**Required work**
Check each line of the listing for the word "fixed" and report the ones that have it.

┄┄┄┄┄┄┄┄┄┄

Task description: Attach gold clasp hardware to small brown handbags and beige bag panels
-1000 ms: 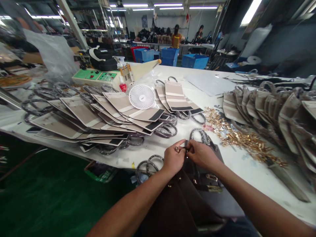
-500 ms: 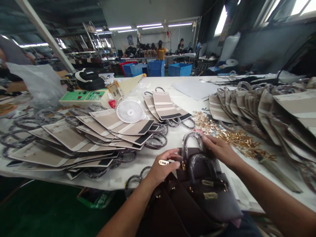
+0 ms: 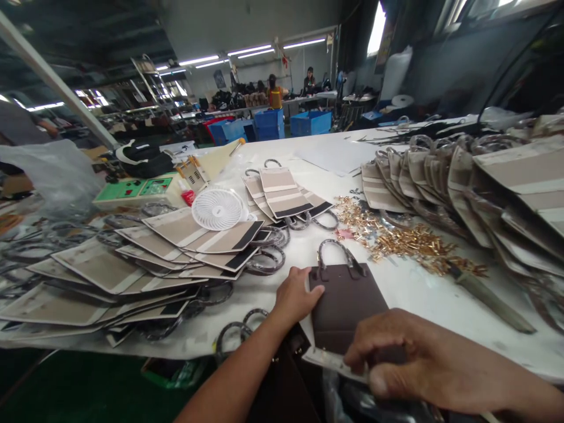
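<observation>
A dark brown bag panel (image 3: pixel 341 299) with a plastic-wrapped handle (image 3: pixel 333 245) at its top lies tilted before me. My left hand (image 3: pixel 297 296) grips its left edge, thumb on the brown face and the other fingers partly hidden. At the near edge, which shows a pale underside, my right hand (image 3: pixel 405 358) is closed with thumb and curled fingers on the panel. More dark brown leather pieces (image 3: pixel 282 382) with small gold studs hang at the table's front edge, below my left hand. Another wrapped handle shows dimly under my right hand.
Stacked beige-backed panels (image 3: pixel 94 267) fill the left, with a white fan (image 3: pixel 218 209) on them. Gold metal fittings (image 3: pixel 409 244) lie heaped at right, beside a knife-like tool (image 3: pixel 493 299). More panels (image 3: pixel 458 182) stand behind. Co-workers and blue bins (image 3: pixel 311 123) are far back.
The bag piece with gold plates has left the front. My right hand moved from the handle to the panel's near edge. The gold fitting at my left fingers no longer shows.
</observation>
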The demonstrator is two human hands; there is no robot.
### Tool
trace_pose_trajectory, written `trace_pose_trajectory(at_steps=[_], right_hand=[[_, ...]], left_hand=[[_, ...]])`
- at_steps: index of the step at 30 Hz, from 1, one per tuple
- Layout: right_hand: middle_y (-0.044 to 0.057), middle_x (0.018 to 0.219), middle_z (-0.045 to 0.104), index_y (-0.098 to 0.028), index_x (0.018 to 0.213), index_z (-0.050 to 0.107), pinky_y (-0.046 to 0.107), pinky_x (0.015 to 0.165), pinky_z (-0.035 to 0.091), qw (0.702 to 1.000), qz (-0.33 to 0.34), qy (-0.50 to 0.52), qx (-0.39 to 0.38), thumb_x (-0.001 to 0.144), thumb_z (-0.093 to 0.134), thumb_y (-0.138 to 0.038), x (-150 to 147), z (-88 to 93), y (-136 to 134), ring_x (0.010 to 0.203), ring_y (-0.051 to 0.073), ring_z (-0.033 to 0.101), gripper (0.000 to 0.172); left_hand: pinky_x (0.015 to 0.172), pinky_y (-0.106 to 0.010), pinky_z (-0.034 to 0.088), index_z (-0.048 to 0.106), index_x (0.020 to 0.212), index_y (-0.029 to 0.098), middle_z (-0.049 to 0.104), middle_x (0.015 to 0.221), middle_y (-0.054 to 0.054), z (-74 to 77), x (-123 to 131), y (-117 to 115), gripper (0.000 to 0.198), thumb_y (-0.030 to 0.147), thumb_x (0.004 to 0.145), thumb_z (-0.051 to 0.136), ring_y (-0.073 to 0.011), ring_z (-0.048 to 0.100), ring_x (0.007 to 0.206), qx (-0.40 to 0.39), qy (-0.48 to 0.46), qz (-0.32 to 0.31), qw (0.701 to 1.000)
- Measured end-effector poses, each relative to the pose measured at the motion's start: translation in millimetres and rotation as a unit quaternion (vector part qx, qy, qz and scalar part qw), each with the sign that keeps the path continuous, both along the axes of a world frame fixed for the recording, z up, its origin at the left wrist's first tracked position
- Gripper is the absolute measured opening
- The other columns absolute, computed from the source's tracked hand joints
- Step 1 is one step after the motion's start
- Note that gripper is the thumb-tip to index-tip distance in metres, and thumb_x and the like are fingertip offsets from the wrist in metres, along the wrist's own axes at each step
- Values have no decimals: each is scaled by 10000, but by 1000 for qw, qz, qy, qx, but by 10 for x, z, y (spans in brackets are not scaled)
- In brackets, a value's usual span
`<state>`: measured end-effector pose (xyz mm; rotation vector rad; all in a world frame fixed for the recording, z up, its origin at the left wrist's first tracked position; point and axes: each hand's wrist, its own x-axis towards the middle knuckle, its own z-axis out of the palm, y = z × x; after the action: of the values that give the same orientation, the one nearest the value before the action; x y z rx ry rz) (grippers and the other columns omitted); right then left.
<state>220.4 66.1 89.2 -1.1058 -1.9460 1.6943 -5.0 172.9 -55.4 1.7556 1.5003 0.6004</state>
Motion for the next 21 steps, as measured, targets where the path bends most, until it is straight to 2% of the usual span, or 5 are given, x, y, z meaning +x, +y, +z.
trace_pose_trajectory(at_steps=[5, 7, 10, 15, 21], right_hand=[[47, 989, 776, -219, 1149, 787, 302, 768, 525, 989, -141, 46, -26, 926, 679, -632, 66, -293, 154, 879, 239, 692, 482], [51, 1012, 783, -213, 1158, 775, 318, 793, 535, 972, -232, 3, 35, 935, 665, -597, 241, -517, 370, 905, 247, 708, 458], [64, 1078, 781, -219, 1167, 767, 344, 839, 533, 913, -332, -164, 170, 919, 678, -492, 560, -890, 725, 922, 250, 718, 379], [76, 1361, 679, -259, 1238, 743, 324, 775, 513, 821, -343, -392, 233, 949, 632, -428, 880, -1375, 1088, 921, 221, 723, 353], [76, 1128, 768, -253, 1119, 763, 338, 731, 461, 808, -316, -448, 213, 934, 615, -424, 921, -1451, 1278, 956, 279, 718, 293]], left_hand=[[896, -370, 448, 737, 1147, 283, 587, 1100, -41, 79, 140, 73, 395, 299, 755, 787, -260, 620, 967, 36, 79, -23, 996], [810, -319, 441, 731, 1036, 259, 570, 1031, -21, 83, 176, 104, 298, 237, 742, 781, -218, 601, 890, 39, 85, -20, 995], [731, -273, 418, 669, 837, 220, 520, 916, 6, 42, 204, 130, 159, 174, 721, 768, -176, 556, 807, 45, 69, -6, 997], [720, -250, 429, 578, 711, 208, 487, 862, 19, -43, 204, 112, 174, 184, 734, 749, -159, 539, 803, 69, -2, 20, 997], [749, -277, 433, 545, 659, 205, 475, 830, 8, -40, 204, 39, 228, 279, 772, 728, -158, 515, 768, 82, -69, 91, 990]])
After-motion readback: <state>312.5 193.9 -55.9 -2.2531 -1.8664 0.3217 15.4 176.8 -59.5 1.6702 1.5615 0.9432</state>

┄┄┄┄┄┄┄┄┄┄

**Reply**
- Measured end-effector poses, each relative to the pose measured at the motion's start: translation in millimetres and rotation as a unit quaternion (vector part qx, qy, qz and scalar part qw), each with the sign that keeps the path continuous, both along the axes of a world frame fixed for the recording, z up, its origin at the left wrist's first tracked position
`<state>`: measured end-effector pose (xyz mm; rotation vector rad; all in a world frame fixed for the recording, z up, its origin at the left wrist's first tracked position; point and axes: each hand's wrist, its own x-axis towards the middle knuckle, its own z-axis out of the palm, y = z × x; after the action: of the values that give the same orientation, the one nearest the value before the action; x y z rx ry rz) (grippers and the other columns omitted); right then left.

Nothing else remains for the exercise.